Thierry Pertuisot

provignage

Sur les coteaux d’Épernay, au milieu des vignes, dans son atelier conçu pour capter la lumière idéale, Thierry Pertuisot s’affronte sereinement à la toile crue, simplement encollée, à des fins immédiates autant qu’emblématique, quand la nature seule impose le dialogue sans mots de sa toute présence.

On connaît l’inspiration tellurique du peintre des eaux vives et des terres Brûlées, sa passion quasi topographique tournée vers le Septentrion. Au-delà du vis-à-vis contemplatif et de la notion de modèle, Pertuisot s’affronte à des territoires physiques avec une force d’empathie confinant au pur transfert d’intensités. Aussi travaille-t-il lui-même ses pigments pour atteindre la vraie nuance, la matité ou le feu choisi. Une dérive de moraines sur un glacier, le ressac d’un fleuve, une dépression volcanique creusée de ravines ou un écueil torrentueux au bout d’un promontoire suffisent à emplir son regard, à mettre en activité détonante les énergies du monde inhabité et du geste solitaire.

La surface au sol est son médium : tout agencement de textures figure une concentration de dynamismes où l’œil trouve l’équilibre parfait à la pointe réversible des instabilités qui bâtissent trame sur trame l’apparence. Au terme d’affleurements avec le détail naturel soudain capturé, par manière de cut up – passage volontiers ingénu dans le tissu même du visible avant toute transcription -, Pertuisot poursuit une confrontation plénière, dans l’abstraction conjuguée des sols et des éléments chtoniens. Il ne s’agit guère d’imitation naturaliste ou d’inscription composée d’artefacts ici, mais d’une sorte de pangénèse associant l’essor élémentaire à l’impulsion esthétique. Le peintre n’imite pas mais recrée, lui-même porté par cette inextricable chorégraphie organique où l’espace au temps s’enlace.

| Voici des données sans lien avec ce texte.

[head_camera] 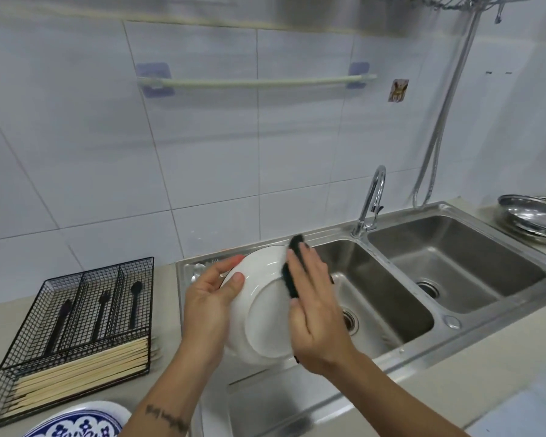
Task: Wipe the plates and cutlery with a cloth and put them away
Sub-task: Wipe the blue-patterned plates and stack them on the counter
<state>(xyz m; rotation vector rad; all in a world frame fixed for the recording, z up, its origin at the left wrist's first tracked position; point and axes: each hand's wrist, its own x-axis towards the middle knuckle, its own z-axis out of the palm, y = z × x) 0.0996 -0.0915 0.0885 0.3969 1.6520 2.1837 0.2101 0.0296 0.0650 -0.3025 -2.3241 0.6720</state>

L’empreinte du geste témoigne seule de la vitesse et de la fugacité – ainsi en est-il de ce brasier expressionniste, carré démultiplié en neuf toiles qui, chacune, active la composition d’ensemble, comme la flamme une et diverse en tout lieu d’incendie, ou des fragments de sols de vigne couverts de débris d’écorce, ceux-là plus secret encore, dans la proximité fixe des astres.

Juste à hauteur de cru, entre maille et treille, greffe et provignage, l’univers du peintre pousse vers nous sa face à la fois remuante et ordonnée, celant les arcanes de toute composition. On songe à telle phrase de Vinci’ : “L’expérience, truchement entre la nature artiste et l’espèce humaine, enseigne l’oeuvre de cette nature parmi les mortels.” Pertuisot relaie en démiurge l’énergie impersonnelle en acte dans les figures du réel que la lumière manifeste. La peinture avec lui poursuit une aventure majeure, dans l’émancipation des signes et la confrontation arborescente au miracle perpétué de la présence, ce chaos aux structures adamantines.